District in Hakkâri Province, Turkey

Çukurca District is a district in the Hakkâri Province of Turkey. The district had a population of 17,734 in 2023 with the town of Çukurca as its seat. Its area is 725 km^{2}. Çukurca shares a border with Iraqi Kurdistan to the south. The current district governor (kaymakam) is Hasan Kurt.

The district has more unpopulated settlements than populated ones.
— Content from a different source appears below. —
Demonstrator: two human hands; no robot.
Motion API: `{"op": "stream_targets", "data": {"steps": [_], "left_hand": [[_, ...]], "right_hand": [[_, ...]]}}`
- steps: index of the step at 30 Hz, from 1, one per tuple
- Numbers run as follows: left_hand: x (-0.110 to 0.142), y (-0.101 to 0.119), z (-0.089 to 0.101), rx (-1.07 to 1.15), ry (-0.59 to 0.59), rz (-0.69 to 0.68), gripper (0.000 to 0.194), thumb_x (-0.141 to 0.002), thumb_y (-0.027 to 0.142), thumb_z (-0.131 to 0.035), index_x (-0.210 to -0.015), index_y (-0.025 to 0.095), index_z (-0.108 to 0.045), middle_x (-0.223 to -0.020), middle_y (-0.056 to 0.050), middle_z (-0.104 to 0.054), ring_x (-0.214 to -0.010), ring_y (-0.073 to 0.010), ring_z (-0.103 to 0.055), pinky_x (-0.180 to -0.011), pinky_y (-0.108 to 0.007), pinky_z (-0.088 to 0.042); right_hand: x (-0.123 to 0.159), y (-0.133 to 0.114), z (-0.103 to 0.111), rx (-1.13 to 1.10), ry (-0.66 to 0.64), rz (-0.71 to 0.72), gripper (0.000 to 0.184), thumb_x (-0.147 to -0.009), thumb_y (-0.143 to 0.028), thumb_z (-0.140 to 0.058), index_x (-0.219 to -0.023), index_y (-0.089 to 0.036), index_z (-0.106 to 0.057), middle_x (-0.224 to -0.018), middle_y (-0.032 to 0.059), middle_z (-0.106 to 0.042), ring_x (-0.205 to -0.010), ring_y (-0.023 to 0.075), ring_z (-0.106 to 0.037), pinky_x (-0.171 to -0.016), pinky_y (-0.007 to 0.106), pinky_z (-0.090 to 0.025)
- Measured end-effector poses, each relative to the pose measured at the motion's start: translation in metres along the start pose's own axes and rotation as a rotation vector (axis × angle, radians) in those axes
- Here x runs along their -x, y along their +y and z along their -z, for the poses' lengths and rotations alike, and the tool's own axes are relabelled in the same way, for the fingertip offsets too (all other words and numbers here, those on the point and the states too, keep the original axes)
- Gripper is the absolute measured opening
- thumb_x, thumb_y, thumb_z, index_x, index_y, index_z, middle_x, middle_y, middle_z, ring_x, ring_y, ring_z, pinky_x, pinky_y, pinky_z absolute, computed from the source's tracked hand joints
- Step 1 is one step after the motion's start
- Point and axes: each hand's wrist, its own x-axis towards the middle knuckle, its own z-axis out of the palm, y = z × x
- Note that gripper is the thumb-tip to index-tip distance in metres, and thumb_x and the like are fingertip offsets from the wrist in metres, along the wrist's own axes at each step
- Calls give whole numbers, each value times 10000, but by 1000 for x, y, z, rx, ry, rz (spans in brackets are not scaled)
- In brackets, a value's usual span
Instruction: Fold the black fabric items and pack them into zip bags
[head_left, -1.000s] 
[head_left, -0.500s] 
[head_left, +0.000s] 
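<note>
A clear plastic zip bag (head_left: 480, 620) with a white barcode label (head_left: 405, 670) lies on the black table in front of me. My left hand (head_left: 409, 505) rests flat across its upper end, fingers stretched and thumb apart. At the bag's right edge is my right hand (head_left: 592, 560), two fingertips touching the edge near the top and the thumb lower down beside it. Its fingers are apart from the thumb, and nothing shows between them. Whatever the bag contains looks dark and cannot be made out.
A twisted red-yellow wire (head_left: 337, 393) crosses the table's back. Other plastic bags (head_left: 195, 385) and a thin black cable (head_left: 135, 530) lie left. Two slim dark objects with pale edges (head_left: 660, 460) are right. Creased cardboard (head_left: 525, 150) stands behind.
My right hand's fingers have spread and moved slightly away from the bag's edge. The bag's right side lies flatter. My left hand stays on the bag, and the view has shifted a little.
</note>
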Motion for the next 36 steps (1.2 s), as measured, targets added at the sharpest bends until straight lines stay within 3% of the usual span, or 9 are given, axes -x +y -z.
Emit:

The district was established in 1953.

== Settlements ==

There is one municipality in Çukurca District:
- Çukurca (Çel)

The district has sixteen villages of which eight are unpopulated:

1. Akkaya (Serispî)
2. Cevizli (Gûzereş)
3. Çağlayan (Erbûş)
4. Çayırlı (Erij)
5. Çığlı (Aşut)
6. Çınarlı (Şîwarezan)
7. Dede (Bêtrut)
8. Gündeş (Gêman)
9. Işıklı (Ziyaniş)
10. Kavaklı (Şivîşk)
11. Kavuşak (Bilêcan)
12. Kayalık (Zavitê)
13. Kazan (Tîyar)
14. Kurudere (Marufan)
15. Narlı (Biyadir)
16. Üzümlü (Deştan)

There are moreover thirty-four hamlets in the district.